● What to do: All lines from the one containing "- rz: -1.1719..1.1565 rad" through the end of the data below are to be transcribed exactly. Leave out the rest.

● Source data:
- - -

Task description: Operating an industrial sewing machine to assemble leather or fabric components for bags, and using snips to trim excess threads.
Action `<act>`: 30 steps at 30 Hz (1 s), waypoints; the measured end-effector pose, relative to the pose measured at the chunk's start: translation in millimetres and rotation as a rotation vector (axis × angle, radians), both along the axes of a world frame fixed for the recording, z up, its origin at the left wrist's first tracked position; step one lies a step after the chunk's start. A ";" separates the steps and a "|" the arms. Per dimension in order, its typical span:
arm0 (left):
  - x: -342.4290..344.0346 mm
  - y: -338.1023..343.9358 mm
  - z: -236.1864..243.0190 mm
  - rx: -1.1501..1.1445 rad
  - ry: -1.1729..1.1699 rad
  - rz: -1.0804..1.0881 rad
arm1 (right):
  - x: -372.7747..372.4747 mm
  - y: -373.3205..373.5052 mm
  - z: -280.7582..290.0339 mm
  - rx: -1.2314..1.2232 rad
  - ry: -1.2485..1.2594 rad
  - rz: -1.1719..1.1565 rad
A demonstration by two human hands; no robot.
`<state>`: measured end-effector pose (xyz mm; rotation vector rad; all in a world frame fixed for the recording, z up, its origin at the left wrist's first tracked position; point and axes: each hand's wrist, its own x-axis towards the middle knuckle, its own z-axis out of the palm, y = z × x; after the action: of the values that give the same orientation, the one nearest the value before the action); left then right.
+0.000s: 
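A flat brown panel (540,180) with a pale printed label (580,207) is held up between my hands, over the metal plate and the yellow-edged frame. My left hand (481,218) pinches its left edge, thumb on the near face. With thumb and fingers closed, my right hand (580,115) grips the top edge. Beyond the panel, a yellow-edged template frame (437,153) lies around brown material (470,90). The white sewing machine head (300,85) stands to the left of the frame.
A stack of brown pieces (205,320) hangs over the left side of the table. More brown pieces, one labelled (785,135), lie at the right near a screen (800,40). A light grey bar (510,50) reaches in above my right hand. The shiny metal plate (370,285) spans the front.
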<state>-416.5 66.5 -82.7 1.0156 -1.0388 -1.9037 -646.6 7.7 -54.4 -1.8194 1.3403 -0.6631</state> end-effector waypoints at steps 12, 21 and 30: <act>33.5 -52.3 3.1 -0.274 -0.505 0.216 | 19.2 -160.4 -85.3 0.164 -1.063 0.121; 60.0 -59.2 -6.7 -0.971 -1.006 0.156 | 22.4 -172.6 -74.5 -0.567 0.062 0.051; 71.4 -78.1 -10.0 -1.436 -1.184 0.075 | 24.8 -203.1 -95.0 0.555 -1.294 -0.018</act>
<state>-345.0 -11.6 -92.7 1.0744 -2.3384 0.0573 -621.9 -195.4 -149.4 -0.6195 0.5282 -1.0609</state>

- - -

● Worked solution:
  - rz: -1.1719..1.1565 rad
A demonstration by two human hands; no robot.
`<state>`: measured end-effector pose (xyz mm; rotation vector rad; all in a world frame fixed for the recording, z up, its origin at the left wrist's first tracked position; point and axes: each hand's wrist, its own x-axis towards the middle knuckle, its own z-axis out of the palm, y = z × x; after the action: of the values that give the same orientation, the one nearest the value before the action); left then right.
+0.000s: 
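A flat brown panel (540,180) with a pale printed label (580,207) is held up between my hands, over the metal plate and the yellow-edged frame. My left hand (481,218) pinches its left edge, thumb on the near face. With thumb and fingers closed, my right hand (580,115) grips the top edge. Beyond the panel, a yellow-edged template frame (437,153) lies around brown material (470,90). The white sewing machine head (300,85) stands to the left of the frame.
A stack of brown pieces (205,320) hangs over the left side of the table. More brown pieces, one labelled (785,135), lie at the right near a screen (800,40). A light grey bar (510,50) reaches in above my right hand. The shiny metal plate (370,285) spans the front.
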<state>-416.5 66.5 -82.7 1.0156 -1.0388 -1.9037 -646.6 7.7 -54.4 -1.8194 1.3403 -0.6631</state> end-effector waypoints at steps 12, 21 and 30: <act>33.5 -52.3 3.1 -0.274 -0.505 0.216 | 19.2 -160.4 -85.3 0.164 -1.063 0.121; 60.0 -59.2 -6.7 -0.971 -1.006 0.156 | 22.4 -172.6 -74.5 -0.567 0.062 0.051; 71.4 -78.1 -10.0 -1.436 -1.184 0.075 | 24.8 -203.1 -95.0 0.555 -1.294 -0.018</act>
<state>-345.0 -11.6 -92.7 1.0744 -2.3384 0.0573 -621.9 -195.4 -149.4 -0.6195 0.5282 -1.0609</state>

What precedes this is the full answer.